→ **ABOUT THIS EXERCISE**:
When you have gone through the records below, state only how many lines include the word "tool".

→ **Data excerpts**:
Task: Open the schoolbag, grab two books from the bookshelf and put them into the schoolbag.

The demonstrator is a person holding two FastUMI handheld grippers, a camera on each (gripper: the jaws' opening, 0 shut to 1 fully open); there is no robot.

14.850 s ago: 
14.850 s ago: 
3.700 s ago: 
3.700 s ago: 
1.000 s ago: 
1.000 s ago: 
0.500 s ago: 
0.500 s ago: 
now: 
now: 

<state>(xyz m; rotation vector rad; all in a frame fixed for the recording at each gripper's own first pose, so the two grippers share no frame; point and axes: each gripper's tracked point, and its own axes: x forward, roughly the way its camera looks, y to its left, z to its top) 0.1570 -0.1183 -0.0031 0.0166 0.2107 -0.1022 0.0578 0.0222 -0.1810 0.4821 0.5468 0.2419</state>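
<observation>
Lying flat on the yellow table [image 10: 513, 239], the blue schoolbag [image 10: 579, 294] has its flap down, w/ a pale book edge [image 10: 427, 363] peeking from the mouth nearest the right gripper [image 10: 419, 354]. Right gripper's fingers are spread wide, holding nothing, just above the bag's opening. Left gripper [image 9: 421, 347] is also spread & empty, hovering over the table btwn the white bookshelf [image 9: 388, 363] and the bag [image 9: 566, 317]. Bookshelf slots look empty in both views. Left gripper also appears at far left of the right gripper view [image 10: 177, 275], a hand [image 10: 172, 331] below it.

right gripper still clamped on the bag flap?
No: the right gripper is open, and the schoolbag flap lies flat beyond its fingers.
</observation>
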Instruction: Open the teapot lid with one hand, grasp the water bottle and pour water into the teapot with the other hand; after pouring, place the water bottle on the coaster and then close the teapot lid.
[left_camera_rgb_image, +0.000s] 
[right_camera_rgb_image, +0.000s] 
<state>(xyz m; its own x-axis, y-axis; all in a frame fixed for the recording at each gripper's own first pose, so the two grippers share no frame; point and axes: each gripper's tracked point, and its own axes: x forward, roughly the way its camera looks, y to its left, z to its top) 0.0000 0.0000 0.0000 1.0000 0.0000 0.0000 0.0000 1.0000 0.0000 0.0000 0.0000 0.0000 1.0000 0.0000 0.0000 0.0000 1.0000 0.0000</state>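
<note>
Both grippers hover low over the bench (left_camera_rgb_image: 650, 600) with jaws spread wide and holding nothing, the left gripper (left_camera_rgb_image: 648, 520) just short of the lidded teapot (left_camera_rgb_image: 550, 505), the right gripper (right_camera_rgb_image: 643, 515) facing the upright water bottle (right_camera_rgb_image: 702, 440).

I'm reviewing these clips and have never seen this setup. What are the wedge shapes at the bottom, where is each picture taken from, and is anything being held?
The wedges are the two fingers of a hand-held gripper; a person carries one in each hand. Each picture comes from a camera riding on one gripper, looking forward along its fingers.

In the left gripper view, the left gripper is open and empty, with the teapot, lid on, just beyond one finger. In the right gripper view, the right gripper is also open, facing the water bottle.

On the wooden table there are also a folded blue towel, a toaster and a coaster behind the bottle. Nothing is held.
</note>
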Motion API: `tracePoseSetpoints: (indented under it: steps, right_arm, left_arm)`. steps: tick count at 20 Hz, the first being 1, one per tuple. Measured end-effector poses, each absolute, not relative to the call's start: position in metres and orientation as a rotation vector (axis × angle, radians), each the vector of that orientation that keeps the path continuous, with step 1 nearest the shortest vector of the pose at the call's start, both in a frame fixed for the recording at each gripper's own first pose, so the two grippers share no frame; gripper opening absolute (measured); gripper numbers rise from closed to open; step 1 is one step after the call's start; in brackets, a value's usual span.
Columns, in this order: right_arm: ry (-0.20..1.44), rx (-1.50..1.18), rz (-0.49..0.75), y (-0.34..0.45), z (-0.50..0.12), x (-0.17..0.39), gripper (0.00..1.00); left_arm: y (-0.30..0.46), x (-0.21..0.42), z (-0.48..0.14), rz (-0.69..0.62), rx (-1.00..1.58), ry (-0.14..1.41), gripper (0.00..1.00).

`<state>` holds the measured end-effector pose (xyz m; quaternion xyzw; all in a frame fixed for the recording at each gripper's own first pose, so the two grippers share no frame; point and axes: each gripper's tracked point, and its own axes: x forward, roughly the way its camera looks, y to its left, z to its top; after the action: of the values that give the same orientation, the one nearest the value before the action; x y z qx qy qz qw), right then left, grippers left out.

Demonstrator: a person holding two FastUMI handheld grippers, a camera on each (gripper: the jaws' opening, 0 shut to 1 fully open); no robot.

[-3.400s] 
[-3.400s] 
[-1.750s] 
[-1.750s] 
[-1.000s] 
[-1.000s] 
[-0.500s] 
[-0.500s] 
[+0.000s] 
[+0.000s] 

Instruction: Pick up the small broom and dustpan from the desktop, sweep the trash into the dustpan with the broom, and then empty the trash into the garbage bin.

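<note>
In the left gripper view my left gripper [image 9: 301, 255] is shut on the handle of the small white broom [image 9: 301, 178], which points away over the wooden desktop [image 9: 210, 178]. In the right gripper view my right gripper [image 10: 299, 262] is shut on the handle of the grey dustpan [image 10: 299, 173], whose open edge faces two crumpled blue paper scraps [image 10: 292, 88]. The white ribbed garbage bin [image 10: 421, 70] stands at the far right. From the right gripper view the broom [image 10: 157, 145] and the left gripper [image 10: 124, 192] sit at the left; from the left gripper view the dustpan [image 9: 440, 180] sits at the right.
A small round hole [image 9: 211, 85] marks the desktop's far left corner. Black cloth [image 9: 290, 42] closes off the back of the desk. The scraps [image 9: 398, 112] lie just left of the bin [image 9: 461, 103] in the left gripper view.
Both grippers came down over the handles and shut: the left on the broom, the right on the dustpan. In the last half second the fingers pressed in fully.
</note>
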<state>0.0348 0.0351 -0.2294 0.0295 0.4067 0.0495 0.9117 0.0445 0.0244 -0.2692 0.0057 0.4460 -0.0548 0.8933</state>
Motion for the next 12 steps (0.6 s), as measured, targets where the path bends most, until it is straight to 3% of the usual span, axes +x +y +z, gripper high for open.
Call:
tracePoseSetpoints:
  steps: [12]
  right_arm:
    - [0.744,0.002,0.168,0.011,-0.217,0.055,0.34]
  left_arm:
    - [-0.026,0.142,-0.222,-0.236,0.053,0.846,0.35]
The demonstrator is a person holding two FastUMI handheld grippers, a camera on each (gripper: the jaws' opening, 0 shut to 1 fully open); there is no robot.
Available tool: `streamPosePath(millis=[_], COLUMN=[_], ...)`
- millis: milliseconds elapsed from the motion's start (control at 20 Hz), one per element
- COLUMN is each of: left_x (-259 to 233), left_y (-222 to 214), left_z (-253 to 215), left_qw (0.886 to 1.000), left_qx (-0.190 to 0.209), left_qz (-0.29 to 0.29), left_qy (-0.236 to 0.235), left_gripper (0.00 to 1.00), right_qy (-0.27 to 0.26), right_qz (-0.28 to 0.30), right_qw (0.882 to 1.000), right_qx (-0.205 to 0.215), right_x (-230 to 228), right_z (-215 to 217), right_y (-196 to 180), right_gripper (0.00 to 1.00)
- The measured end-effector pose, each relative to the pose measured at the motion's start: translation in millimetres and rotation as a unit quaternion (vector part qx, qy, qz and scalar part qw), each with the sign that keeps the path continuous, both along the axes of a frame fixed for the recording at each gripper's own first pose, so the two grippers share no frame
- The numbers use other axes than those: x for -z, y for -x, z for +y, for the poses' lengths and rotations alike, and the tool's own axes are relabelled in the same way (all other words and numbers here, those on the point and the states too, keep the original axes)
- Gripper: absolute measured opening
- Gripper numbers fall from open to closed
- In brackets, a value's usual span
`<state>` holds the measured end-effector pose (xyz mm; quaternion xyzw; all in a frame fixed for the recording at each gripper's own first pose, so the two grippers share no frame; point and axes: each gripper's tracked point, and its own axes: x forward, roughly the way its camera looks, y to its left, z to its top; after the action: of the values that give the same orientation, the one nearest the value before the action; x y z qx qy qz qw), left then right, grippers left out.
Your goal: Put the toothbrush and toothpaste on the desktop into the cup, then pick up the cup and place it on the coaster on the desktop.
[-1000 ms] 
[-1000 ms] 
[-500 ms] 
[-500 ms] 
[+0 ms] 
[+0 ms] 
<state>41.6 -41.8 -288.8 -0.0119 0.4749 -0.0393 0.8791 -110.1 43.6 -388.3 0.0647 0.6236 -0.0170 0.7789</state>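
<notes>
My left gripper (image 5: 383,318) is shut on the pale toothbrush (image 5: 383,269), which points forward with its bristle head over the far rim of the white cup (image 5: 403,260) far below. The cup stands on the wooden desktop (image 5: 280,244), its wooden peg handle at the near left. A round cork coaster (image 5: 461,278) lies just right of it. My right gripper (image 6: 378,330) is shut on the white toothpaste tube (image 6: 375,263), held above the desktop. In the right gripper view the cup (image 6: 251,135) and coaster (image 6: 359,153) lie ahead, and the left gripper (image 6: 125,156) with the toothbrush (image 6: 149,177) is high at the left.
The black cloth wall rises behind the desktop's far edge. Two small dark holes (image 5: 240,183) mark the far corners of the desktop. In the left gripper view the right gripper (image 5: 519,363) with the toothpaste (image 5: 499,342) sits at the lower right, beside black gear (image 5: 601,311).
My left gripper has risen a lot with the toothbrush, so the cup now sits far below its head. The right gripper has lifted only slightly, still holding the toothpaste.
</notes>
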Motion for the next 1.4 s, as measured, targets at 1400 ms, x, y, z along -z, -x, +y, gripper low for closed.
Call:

→ **FINISHED TASK**:
2